我已经尝试过使用 cudaMemcpyFromSymbol
,认为赋值可能是创建一个符号而不是通过某种方式传递和更改值,但事实并非如此,因为 d_target
不是有效符号。
这是我的代码的示例输出:
g.grid_[0] is now 0.000000
g.grid_[1] is now 1.000000
g.grid_[2] is now 2.000000
g.grid_[3] is now 3.000000
g.grid_[4] is now 4.000000
g.grid_[5] is now 5.000000
g.grid_[6] is now 6.000000
g.grid_[7] is now 7.000000
g.grid_[8] is now 8.000000
g.grid_[9] is now 9.000000
g.grid_[10] is now 10.000000
get_index was called on the GPU in 1 dimension(s)

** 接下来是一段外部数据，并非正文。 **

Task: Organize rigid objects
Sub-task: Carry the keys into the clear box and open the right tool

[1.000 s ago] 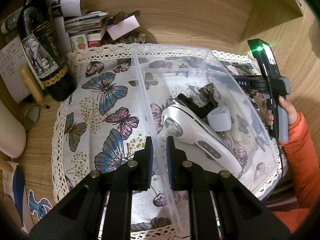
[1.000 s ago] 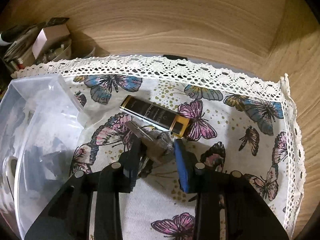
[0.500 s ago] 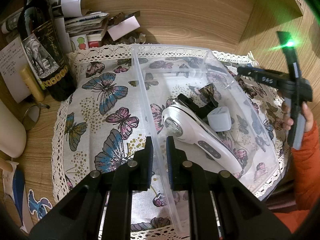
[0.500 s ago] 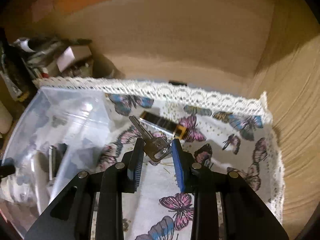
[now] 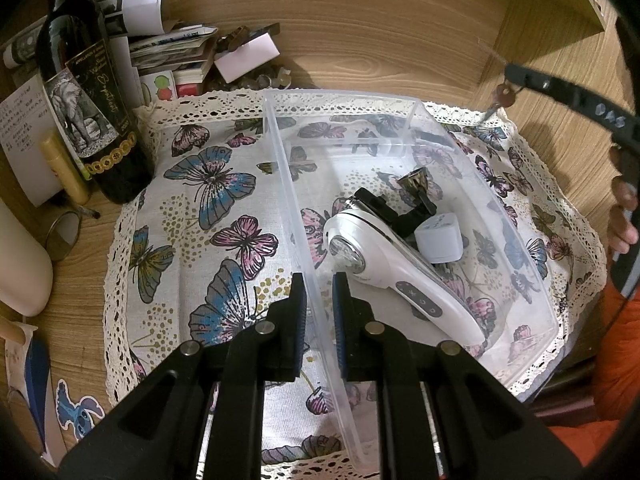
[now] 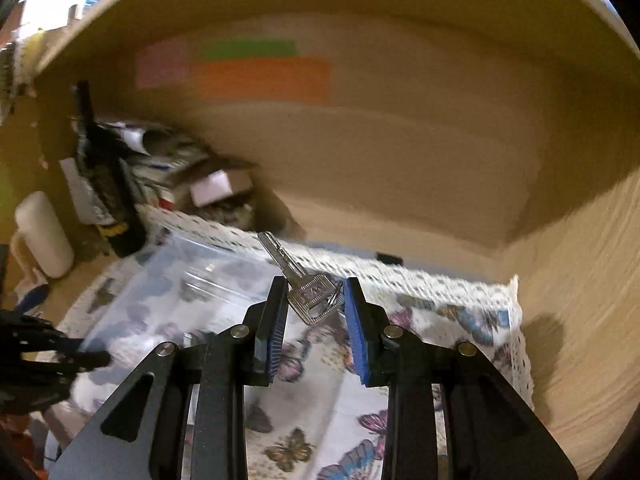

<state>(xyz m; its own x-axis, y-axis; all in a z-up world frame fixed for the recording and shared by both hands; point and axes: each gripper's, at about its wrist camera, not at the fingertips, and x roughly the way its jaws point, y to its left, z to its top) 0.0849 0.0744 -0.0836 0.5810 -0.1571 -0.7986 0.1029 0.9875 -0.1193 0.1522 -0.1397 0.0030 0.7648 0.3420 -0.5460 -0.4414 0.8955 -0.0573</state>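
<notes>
My right gripper (image 6: 315,304) is shut on a silver key (image 6: 308,292) and holds it in the air above the butterfly cloth, right of the bin; the key also shows in the left wrist view (image 5: 502,98). My left gripper (image 5: 319,296) is shut on the left wall of a clear plastic bin (image 5: 294,208). Inside the bin lie a white handheld device (image 5: 396,276), a small white cube (image 5: 438,238) and a black clamp-like part (image 5: 400,212).
A dark wine bottle (image 5: 86,108) stands at the back left beside stacked papers and boxes (image 5: 176,56). A small round mirror (image 5: 62,236) and a white bottle (image 5: 20,264) lie left of the butterfly cloth (image 5: 208,216). Wooden walls close the back and right.
My right gripper closed on the key, lifted it off the cloth and rose, moving toward the bin. The black and gold tube has left its view. My left gripper has not moved.
</notes>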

xi is now 3.500000, min_[i] is 0.000000 and dx_[i] is 1.000000
do_get_value was called on the GPU!, and index[0] is now 3
but multi2one(index) gives us 3
and value to be returned is 3.000000
get_value_kernel has set target[0] to be 3.000000
GPUassert: "cudaErrorInvalidValue": invalid argument gpugrid.cu 166
So, why does this line (the last cudaMemcpy) throw an error "CudaErrorInvalidValue"...?
问题围绕着你的析构函数:
~DimmedGridGPU(){
析构函数在您可能意想不到的地方被调用。要让自己相信这一点,请向析构函数添加 printf
语句。注意它在打印输出中出现的位置:
$ ./t955
g.grid_[0] is now 0.000000
g.grid_[1] is now 1.000000
g.grid_[2] is now 2.000000
g.grid_[3] is now 3.000000
g.grid_[4] is now 4.000000
g.grid_[5] is now 5.000000
g.grid_[6] is now 6.000000
g.grid_[7] is now 7.000000
g.grid_[8] is now 8.000000
g.grid_[9] is now 9.000000
g.grid_[10] is now 10.000000
Destructor!
get_index was called on the GPU in 1 dimension(s)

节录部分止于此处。